Las cifras en el corto plazo hablan de un panorama desolador para aquellos trabajadores que se jubilarán en los próximos cuatro años; es decir, la generación de las cuentas individuales que no recibirán una pensión más allá del 30 por ciento de su último sueldo, cuando la promesa del gobierno de Zedillo y de los banqueros fue que el beneficio sería de al menos un 70 por ciento.

En más de dos décadas, los banqueros y sus Afores no han rendido cuentas a los ahorradores a pesar de que las pérdidas por invertir de manera equivocada,  o dolosa,  dinero que no es suyo ascienden a más de 600 mil millones de pesos, de acuerdo a datos de la Consar.

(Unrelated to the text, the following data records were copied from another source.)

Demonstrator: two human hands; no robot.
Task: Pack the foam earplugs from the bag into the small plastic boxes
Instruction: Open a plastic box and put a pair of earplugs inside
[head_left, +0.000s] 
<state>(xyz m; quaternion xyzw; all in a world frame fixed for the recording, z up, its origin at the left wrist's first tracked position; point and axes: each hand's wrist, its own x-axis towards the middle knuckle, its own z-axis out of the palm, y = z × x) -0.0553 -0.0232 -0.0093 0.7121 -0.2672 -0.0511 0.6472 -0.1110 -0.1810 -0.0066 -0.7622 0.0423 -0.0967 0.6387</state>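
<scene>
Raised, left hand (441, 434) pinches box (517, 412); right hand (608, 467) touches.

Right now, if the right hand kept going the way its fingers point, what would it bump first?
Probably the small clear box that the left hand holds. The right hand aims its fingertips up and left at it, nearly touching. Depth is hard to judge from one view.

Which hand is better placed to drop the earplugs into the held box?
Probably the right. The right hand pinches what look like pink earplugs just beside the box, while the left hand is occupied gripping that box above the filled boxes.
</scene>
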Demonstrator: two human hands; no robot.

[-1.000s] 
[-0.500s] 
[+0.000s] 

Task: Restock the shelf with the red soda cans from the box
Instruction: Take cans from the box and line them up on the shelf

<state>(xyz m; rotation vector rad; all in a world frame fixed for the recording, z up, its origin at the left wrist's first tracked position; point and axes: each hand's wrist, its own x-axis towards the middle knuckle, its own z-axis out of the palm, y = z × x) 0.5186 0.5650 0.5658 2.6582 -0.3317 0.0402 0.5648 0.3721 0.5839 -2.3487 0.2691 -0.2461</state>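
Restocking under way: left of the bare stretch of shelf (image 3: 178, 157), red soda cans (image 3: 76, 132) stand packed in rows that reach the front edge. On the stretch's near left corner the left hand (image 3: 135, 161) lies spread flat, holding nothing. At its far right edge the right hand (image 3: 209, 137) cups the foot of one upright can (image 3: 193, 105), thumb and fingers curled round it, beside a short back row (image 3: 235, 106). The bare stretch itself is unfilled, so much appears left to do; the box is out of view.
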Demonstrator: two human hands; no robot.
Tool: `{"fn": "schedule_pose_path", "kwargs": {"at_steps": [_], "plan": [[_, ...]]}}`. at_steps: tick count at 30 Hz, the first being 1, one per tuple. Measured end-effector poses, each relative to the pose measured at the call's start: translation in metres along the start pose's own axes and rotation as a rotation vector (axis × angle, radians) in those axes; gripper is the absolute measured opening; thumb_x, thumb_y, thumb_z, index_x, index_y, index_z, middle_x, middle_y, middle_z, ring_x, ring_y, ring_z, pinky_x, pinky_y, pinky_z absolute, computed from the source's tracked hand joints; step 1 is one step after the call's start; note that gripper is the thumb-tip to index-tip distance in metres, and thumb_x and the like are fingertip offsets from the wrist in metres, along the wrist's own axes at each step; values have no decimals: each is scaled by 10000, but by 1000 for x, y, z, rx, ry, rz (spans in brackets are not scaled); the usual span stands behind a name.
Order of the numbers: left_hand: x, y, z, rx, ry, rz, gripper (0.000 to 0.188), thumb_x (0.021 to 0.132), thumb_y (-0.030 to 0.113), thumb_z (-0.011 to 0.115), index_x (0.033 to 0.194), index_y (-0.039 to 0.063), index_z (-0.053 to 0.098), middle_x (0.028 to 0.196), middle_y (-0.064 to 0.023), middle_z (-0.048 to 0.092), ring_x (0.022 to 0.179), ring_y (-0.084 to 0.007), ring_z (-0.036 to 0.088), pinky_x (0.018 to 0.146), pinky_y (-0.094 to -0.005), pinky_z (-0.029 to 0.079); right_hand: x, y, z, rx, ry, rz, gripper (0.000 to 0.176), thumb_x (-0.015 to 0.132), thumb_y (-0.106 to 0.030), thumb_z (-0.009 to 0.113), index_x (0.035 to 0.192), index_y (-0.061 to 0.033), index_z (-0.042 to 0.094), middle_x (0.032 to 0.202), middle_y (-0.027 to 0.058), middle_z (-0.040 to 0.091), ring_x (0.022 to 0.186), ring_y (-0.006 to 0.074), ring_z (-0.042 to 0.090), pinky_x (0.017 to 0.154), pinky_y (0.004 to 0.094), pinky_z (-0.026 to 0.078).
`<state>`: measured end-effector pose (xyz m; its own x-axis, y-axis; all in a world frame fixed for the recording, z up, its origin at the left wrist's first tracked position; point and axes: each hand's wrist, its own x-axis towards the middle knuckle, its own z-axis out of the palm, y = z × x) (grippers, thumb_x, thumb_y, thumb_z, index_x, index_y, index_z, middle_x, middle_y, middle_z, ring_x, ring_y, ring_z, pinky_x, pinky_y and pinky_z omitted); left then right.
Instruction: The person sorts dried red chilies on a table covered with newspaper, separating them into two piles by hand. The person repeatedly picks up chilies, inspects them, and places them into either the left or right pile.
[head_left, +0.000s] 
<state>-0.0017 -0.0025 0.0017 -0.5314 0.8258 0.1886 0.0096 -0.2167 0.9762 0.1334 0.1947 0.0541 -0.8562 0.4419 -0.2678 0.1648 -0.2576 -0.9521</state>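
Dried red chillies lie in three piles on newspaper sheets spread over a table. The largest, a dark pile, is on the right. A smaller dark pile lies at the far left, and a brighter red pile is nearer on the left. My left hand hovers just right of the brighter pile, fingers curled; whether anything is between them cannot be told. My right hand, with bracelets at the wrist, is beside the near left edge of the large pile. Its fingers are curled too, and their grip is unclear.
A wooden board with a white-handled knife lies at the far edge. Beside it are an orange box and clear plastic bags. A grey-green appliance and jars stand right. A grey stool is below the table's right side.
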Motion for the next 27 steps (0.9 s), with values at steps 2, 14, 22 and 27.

En el Estado de México, una de las primeras tareas del nuevo congreso local de mayoría morenista, será revertir los cambios a la Ley del ISSEMYM que son una verdadera regresión social al imponer el modelo de copago a los derechohabientes para que ellos, con sus magros recursos, solventen sus medicamentos y determinadas cirugías cuando su costo, de acuerdo a las autoridades, exceda lo cotizado por el trabajador.

El presidente nacional del Instituto Mexicano de Ejecutivos de Finanzas (IMEF), Fernando López Macari, acaba de asegurar que el equipo de transición de López Obrador ve con buenos ojos la propuesta de este organismo en el sentido de  alentar una reforma que homologue  todos los sistemas de pensiones en México, para que funcionen bajo un esquema de cuentas individualizadas, como el SAR y las Afores; contemplando un alza en la contribución y aumento en la edad de retiro.

La pregunta es si el nuevo gobierno no tomará parecer a los directamente afectados y quienes, a final de cuentas, son los que aportan los recursos  a las Afores, organismos financieros a los que podemos apostar doble contra sencillo, no aguantarían la menor auditoría ciudadana.

Iniciativas de organizaciones sociales  tendientes a revertir esta desigual situación que tiene a las puertas de la miseria a millones de mexicanos a jubilarse en la próxima década, ya están radicadas en el Congreso y los diputados y senadores de MORENA, tiene ahora la palabra y la responsabilidad histórica de evitar que los ancianos de México terminen convertidos en Soylent verde, porque el destino ya nos alcanzó.